Thyroid eye disease causes the muscles and soft tissues within the eye socket to swell. This pushes the eyeball forward and causes various eye symptoms. Treatment involves steps to protect the eye as the disease runs its course. This may involve artificial tears, medicines and, in some cases, surgery. Thyroid eye disease is usually associated with an abnormality of thyroid gland function. This also needs to be treated.TED is sometimes called other names such as thyroid ophthalmopathy, dysthyroid eye disease, Graves’ ophthalmopathy or ophthalmic Graves’ disease.
Who gets thyroid eye disease?
This is a rare condition affecting about 16 women in every 100,000 people and 3 men in every 100,000 people each year. Most of these people have a problem with an overactive thyroid gland and have an underlying autoimmune condition. It generally occurs in middle age. Some people carry genes that make it more likely that they will get thyroid eye disease. It is also more likely to develop if you smoke.
What are the symptoms of thyroid eye disease?
Symptoms are caused by the tissues of the eye socket swelling and pushing the eyeball forward:
- Redness and Irritation in the eye
- Pain and dryness
- Your eyes may look more bulgy, giving you a staring appearance.
- You may get double vision (diplopia) as the muscles become too swollen to work properly.
- In advanced disease, your vision may become blurred and colors can appear less vivid.
The two eyeballs are not always equally affected. You may have other non-eye symptoms due to the abnormal thyroid gland.
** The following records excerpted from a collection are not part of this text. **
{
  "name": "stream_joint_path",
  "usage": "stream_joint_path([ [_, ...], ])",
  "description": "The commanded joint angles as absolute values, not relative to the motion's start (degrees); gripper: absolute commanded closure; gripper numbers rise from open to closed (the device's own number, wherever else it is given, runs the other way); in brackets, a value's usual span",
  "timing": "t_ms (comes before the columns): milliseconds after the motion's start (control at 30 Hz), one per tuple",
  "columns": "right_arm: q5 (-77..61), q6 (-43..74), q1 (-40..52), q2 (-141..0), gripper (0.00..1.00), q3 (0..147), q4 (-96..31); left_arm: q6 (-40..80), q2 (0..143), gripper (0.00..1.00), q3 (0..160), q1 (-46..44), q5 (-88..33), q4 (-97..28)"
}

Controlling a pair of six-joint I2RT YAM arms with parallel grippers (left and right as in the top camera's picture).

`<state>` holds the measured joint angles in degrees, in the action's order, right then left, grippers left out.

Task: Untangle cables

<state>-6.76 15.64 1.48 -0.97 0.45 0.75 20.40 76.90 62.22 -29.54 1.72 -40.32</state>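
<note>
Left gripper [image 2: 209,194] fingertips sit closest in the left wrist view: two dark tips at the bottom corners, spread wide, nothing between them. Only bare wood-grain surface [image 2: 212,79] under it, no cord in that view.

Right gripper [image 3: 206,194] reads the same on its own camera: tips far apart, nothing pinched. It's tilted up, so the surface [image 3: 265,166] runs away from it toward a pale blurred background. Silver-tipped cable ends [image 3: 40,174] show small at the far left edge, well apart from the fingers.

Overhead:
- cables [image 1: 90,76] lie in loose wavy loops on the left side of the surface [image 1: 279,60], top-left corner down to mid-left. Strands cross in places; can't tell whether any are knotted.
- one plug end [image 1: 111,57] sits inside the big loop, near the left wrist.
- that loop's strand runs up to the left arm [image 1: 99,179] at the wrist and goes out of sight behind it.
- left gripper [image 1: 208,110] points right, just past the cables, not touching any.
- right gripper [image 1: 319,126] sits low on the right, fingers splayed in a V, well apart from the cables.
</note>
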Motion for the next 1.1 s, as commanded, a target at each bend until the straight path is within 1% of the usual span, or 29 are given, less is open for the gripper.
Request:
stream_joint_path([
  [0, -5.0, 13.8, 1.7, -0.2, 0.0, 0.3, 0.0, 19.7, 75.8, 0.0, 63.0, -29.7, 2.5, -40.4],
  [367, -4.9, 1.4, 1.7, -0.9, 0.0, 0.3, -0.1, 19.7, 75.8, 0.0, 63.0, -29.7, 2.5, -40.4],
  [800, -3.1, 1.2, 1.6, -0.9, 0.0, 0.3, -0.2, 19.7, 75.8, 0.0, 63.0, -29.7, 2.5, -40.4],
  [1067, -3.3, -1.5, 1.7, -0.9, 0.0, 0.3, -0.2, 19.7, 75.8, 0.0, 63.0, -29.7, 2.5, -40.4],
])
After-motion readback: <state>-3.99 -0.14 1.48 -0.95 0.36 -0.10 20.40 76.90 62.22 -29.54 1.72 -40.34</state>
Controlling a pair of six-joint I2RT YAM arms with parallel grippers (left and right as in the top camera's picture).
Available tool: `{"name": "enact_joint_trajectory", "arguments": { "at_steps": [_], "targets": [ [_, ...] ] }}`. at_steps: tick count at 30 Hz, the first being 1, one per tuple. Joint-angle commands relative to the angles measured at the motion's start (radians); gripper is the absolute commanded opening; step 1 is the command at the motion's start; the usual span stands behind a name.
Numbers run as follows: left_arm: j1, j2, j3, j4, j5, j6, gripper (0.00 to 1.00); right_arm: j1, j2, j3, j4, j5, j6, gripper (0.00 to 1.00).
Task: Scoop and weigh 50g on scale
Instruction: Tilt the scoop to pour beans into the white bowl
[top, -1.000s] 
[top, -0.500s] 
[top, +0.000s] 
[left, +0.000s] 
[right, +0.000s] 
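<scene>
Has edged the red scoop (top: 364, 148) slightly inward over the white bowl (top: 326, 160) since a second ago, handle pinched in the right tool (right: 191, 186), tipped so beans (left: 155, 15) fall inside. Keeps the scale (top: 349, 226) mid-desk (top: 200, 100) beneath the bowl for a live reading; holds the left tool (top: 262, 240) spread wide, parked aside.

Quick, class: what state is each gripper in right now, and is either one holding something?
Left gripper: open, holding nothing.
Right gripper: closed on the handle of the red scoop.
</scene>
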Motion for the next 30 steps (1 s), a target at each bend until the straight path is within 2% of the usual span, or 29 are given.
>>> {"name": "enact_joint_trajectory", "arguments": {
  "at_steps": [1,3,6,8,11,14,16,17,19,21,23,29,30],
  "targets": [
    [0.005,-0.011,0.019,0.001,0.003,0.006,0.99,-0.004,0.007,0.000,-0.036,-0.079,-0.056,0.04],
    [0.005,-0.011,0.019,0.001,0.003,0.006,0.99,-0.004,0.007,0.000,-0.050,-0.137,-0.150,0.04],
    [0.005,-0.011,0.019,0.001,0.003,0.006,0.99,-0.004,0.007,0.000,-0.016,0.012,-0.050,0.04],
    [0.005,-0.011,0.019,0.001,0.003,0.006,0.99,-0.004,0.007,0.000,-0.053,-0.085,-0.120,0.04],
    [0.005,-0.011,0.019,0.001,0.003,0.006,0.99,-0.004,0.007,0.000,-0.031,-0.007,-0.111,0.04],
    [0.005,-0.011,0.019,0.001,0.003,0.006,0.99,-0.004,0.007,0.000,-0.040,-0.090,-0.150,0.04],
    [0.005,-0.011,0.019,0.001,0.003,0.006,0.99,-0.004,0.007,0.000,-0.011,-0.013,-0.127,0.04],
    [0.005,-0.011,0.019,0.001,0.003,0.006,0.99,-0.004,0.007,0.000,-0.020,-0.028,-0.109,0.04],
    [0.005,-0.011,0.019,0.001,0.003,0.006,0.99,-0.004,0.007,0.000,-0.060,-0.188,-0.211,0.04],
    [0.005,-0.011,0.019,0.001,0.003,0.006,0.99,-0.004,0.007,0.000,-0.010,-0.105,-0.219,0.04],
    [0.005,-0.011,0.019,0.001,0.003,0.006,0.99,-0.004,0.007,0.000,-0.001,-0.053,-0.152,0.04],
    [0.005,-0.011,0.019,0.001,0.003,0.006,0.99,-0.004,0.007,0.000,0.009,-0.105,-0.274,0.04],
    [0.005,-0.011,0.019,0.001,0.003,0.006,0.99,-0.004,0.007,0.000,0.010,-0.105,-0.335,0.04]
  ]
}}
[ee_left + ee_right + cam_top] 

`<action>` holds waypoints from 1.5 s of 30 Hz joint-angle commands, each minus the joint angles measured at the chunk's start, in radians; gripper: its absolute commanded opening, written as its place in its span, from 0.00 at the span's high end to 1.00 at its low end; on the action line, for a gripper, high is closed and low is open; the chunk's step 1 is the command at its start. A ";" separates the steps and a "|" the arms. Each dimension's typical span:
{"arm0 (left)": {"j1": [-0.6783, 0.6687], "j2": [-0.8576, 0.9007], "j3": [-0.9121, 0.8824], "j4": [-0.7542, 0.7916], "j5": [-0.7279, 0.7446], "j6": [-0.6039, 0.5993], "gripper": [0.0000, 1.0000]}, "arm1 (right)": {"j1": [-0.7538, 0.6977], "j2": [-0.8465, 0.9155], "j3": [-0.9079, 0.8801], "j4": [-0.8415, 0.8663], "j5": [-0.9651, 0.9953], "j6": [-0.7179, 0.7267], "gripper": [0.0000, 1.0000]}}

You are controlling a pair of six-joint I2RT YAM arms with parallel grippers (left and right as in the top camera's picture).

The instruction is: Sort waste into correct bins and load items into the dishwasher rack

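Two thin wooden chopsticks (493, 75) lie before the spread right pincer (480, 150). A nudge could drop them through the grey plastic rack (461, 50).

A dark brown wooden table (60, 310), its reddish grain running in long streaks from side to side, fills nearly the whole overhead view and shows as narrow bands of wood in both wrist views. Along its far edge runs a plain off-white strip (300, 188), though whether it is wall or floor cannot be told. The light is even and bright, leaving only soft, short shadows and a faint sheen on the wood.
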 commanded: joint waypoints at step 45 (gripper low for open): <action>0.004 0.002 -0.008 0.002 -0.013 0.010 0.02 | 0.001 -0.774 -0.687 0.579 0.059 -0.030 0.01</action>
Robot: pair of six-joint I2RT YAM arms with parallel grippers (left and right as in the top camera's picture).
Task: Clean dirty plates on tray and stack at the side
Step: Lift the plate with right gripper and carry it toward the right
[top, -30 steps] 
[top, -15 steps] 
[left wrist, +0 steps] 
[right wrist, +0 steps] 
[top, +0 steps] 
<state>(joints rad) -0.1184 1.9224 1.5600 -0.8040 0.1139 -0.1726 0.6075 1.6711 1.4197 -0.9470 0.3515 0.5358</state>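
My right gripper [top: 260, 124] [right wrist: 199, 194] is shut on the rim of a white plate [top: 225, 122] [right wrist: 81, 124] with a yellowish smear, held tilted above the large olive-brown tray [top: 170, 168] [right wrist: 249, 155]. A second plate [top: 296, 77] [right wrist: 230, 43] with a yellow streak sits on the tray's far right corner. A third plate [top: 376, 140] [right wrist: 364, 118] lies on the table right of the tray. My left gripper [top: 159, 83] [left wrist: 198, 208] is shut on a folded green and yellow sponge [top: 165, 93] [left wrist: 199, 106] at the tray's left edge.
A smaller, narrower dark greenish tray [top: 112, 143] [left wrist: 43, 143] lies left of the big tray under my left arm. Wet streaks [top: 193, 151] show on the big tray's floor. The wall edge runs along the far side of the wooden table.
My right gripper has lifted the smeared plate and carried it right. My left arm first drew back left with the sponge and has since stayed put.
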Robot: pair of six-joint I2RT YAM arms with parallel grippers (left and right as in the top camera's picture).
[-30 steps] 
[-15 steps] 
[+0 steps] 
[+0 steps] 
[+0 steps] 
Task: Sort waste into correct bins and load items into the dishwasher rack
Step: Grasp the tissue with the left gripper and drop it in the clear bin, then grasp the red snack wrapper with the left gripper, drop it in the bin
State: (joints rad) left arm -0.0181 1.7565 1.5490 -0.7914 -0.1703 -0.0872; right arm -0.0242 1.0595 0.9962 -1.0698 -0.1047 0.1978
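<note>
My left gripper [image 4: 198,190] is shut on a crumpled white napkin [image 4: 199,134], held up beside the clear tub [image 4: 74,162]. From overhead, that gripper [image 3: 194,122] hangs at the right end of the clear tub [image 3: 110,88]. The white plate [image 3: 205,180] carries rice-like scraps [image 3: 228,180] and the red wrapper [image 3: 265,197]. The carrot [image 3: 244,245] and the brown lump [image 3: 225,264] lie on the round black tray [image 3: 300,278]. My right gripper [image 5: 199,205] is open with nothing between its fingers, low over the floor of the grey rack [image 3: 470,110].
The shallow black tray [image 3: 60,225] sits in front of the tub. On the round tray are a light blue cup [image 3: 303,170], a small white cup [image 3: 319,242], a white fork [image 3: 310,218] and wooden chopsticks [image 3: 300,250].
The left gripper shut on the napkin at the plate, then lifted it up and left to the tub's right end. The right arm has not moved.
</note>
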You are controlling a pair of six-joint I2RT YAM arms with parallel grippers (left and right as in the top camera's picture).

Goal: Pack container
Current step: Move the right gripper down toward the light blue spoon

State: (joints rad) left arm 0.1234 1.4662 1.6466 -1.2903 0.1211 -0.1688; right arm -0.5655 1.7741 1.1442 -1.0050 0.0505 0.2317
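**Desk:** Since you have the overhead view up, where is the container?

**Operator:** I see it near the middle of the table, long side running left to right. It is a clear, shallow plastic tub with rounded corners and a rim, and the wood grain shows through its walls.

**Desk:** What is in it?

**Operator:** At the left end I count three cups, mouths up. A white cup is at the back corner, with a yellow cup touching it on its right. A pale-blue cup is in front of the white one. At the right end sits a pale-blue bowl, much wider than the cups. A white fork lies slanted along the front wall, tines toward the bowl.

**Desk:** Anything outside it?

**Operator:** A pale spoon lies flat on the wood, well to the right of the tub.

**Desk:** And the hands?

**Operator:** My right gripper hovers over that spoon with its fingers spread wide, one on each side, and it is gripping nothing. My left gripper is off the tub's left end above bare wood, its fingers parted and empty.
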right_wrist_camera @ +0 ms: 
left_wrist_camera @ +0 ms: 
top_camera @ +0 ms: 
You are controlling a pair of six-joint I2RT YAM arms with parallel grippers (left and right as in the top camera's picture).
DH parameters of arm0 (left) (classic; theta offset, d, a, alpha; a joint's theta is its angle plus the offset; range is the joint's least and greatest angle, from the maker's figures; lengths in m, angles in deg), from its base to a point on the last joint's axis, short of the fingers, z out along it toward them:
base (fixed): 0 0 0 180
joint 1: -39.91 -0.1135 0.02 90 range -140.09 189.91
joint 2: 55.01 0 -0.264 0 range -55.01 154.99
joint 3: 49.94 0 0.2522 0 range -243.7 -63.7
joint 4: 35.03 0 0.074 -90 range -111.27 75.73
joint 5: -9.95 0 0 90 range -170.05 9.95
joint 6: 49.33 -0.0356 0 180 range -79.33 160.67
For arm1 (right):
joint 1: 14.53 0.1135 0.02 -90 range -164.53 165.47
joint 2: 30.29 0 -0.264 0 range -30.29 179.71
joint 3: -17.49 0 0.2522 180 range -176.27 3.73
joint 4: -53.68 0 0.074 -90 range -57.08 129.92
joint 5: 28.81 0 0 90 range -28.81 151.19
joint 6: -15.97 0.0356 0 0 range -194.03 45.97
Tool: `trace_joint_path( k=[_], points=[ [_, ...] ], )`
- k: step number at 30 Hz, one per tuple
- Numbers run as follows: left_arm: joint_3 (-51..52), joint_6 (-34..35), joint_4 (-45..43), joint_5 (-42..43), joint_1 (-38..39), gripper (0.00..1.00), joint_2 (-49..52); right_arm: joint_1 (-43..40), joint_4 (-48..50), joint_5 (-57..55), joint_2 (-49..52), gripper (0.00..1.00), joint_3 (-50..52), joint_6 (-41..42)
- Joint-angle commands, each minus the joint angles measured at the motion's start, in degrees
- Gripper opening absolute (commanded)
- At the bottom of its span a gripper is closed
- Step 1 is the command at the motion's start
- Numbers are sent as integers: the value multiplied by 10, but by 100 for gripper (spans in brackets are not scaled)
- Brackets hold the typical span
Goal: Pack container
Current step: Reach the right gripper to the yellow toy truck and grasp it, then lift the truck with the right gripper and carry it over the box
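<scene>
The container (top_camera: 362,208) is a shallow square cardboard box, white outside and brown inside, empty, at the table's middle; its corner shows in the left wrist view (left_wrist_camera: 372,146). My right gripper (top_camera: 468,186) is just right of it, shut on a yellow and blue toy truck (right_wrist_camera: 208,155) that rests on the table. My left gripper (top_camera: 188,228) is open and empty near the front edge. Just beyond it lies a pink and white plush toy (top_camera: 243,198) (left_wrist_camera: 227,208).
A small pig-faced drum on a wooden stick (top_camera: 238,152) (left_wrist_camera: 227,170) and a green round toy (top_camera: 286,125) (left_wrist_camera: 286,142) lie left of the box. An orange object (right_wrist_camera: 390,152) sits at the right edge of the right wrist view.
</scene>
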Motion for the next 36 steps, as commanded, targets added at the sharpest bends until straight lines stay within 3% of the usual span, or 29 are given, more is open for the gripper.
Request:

How is thyroid eye disease diagnosed?
Diagnosis can be made simply by examining your eyes if you already have a diagnosis of a thyroid gland problem. Eyes have a classic Staring look, also there is a noted bulge, restriction of ocular movements, congestion etc.
Blood tests
Sometimes, blood tests are needed to back up the diagnosis. They look at how well the thyroid gland is functioning by measuring its chemical messengers (hormones) in your bloodstream. These are called thyroid function tests (TFTs). More specialized blood tests can be done to measure the antibodies in your blood.
Scans
Occasionally, thyroid scans need to be done to see how actively the thyroid gland is working (uptake scans). If the doctors are particularly concerned about the swelling in the orbit, they may organize a scan (known as an MRI) which will show up which tissues have been most affected.
Other tests
Doctors will want to assess your general sight carefully, including how well you see colors and how good the vision out of the corner of your eye (your peripheral vision) is. They may also want to carry out an eye movement test to see how much the muscles have been affected. These assessments will be repeated throughout the course of the disease.
What is the treatment for thyroid eye disease?
This is a self-limiting disease: if left untreated, the inflammation will gradually go by itself. But, the symptoms caused by the swelling (such as bulging eyes) may remain, as some of the tissues that have been stretched may not always be able to return to their original form. The aim of treatment is mainly to limit damage occurring during the inflamed period. There are also treatments for people whose tissues have not been able to return to their original form after the inflammation has settled. The eye problems will be managed by an eye doctor (ophthalmologist) and the underlying thyroid problem by your own doctor or by a specialist in the hormone systems of the body (an endocrinologist).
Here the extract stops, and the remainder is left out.